Who is best at SQL ...
 

MegaSack DRAW - This year's winner is user - rgwb
We will be in touch

[Closed] Who is best at SQL stuff? Quick test

16 Posts
13 Users
0 Reactions
69 Views
Posts: 13421
Full Member
Topic starter
 

What is the most efficient way to get the correct result for the scenario below. You can create temporary tables but you only select, not DELETE.

TableA – 17,000,000 rows - This holds the current contracts
TableB – 4,000,000 rows - This holds the current deals
TableC – 37,500,000 rows - This holds the historic deals

The TableA table provides the list of the current people that you wish to work with. The remaining data comes from TableB if there is a current contract but if there is no related record in TableB then the historic deal table, TableC, is used.

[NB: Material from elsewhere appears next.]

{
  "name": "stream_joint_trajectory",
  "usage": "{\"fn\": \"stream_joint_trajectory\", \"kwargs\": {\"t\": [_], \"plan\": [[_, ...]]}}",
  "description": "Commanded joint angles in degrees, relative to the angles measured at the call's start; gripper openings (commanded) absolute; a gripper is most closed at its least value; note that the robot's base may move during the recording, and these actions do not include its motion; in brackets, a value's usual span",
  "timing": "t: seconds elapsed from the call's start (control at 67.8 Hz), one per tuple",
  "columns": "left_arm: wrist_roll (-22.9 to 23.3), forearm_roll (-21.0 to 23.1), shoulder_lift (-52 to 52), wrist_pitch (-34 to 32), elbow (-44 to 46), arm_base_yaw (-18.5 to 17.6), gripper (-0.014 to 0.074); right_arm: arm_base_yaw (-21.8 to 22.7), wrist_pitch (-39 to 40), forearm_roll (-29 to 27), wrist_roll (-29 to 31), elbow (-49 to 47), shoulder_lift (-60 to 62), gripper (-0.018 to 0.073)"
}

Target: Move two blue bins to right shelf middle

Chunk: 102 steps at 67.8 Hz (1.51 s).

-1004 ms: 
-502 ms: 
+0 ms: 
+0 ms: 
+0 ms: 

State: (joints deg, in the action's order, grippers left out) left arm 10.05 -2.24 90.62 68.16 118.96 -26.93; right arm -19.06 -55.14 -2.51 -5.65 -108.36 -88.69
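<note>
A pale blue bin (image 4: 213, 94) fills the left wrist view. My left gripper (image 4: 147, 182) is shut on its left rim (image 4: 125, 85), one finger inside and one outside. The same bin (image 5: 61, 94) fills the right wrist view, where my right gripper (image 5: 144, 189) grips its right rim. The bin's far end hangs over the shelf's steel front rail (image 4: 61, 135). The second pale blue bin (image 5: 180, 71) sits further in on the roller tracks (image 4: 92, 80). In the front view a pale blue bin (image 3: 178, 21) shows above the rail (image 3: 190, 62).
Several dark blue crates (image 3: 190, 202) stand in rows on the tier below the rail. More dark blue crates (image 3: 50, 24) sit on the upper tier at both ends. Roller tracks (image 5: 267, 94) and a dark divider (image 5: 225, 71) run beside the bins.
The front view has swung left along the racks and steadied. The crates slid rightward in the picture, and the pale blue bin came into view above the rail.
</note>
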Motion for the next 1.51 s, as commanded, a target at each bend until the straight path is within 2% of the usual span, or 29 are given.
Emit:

Although there will at most only ever be a single matching record in TableB it is quite likely that there will be many matches in TableC so the record with the latest timestamp should always be selected from TableC. The entries in TableC will always be older than their equivalents in TableB.

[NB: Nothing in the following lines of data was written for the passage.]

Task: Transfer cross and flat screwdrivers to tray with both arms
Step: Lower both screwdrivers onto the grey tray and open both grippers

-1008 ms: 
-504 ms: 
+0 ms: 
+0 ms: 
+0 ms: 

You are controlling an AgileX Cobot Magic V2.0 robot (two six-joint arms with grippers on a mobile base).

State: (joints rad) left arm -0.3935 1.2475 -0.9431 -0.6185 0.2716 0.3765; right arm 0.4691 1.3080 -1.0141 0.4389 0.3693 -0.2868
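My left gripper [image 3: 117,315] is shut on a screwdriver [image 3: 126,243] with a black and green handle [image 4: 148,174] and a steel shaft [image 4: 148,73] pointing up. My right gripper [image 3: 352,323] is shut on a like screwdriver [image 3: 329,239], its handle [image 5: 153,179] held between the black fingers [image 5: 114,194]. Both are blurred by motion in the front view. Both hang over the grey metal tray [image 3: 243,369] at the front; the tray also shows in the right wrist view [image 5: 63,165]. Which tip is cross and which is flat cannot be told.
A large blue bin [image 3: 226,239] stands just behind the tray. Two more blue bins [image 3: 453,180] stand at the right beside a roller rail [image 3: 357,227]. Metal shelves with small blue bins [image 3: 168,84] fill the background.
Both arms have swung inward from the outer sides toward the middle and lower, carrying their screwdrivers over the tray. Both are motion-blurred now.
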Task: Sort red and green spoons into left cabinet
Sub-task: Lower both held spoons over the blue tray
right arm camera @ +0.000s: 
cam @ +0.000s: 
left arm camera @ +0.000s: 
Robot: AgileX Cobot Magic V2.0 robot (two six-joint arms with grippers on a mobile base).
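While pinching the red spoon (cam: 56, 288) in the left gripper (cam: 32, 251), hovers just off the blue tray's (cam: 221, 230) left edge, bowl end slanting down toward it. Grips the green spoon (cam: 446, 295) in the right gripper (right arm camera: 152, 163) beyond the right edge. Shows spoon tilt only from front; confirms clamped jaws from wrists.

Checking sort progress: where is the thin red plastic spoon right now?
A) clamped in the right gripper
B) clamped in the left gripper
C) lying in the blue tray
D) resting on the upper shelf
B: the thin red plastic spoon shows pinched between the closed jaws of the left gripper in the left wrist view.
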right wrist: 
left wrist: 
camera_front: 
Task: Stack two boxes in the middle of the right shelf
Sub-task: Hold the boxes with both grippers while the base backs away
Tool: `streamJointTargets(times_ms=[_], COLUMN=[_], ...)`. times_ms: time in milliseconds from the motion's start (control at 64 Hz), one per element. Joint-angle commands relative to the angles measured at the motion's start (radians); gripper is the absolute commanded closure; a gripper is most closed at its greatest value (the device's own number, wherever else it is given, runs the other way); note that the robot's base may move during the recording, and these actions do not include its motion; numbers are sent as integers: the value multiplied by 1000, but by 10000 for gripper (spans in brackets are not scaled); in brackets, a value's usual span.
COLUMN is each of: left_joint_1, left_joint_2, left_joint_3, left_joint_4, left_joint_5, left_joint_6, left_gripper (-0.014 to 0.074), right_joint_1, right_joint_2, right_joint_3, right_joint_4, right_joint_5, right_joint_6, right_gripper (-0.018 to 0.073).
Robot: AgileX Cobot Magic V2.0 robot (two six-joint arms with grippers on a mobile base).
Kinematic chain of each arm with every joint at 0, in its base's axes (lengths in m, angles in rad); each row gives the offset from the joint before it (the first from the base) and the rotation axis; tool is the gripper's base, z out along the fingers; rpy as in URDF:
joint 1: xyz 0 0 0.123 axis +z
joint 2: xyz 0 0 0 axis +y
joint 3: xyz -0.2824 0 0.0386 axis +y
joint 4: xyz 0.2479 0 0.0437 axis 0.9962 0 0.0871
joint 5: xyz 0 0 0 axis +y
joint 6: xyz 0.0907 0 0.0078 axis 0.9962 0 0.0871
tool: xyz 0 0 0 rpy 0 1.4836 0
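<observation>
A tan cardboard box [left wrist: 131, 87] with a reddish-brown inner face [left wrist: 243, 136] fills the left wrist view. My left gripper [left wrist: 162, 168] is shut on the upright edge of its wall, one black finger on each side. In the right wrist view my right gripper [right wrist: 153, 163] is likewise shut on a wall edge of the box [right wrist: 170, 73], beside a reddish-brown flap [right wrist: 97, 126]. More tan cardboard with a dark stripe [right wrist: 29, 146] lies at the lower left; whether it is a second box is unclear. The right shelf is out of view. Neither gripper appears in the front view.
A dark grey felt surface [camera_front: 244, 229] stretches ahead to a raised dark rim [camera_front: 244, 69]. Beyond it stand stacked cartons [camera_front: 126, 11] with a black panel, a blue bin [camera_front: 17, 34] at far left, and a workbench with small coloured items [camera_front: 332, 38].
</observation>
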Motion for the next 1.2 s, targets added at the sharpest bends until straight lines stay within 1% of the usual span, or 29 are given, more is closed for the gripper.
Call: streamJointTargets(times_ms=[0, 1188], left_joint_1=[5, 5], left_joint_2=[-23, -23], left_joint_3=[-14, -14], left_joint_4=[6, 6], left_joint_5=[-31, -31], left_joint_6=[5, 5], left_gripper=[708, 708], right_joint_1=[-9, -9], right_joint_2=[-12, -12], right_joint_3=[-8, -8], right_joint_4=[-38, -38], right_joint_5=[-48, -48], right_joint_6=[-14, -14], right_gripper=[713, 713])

The end result should be for every contract record in the TableA there should be one, and only one, record that will contain details from either TableB or TableC.

TableA
KeyPt1 KeyPt2
1 1
1 2
2 2

TableB
KeyPt1 KeyPt2 SomeData TMPSTMP
1 1 AAA 00:00:00
2 2 EEE 00:00:03

TableC
KeyPt1 KeyPt2 SomeData TMPSTMP
1 2 BBB 00:00:00
1 2 CCC 00:00:01
2 2 DDD 00:00:02

Given the tables above, the output records selected would be:
KeyPt1 KeyPt2 SomeData TMPSTMP
1 1 AAA 00:00:00
1 2 CCC 00:00:01
2 2 EEE 00:00:03


 
Posted : 24/06/2009 2:53 pm
Posts: 13421
Full Member
Topic starter
 

Can you guys hurry up, this is a timed exercise


 
Posted : 24/06/2009 3:03 pm
Posts: 0
Free Member
 

most of us are asleep now...


 
Posted : 24/06/2009 3:05 pm
Posts: 0
Free Member
 

I thought you were *THE* DB guru ?


 
Posted : 24/06/2009 3:07 pm
Posts: 2
Free Member
 

If I understand you right:

union the current deals with historic deals

select max(timestamp) from the union with a group by

do your join on that?


 
Posted : 24/06/2009 3:10 pm
Posts: 13421
Full Member
Topic starter
 

We were heading towards unioning the tables.


 
Posted : 24/06/2009 3:27 pm
Posts: 45
Free Member
 

Depending on the situation I might look at a creating a materialized view for this if speed is an issue - in Oracle anyway.


 
Posted : 24/06/2009 3:30 pm
Posts: 0
Free Member
 

I'd show you, but you'd have to sign an NDA or pay for the IP 🙂


 
Posted : 24/06/2009 4:29 pm
Posts: 0
Free Member
 

I have a DBA friend who does "small jobs" in the evening. For enough spare parts supplied I might even be able to do it myself 😛


 
Posted : 24/06/2009 4:31 pm
Posts: 5755
Full Member
 

Do you really want to return a minimum of 17 million rows, what the hell would you do with all that data, unless you have a cheap developing world workforce to work through all the contacts?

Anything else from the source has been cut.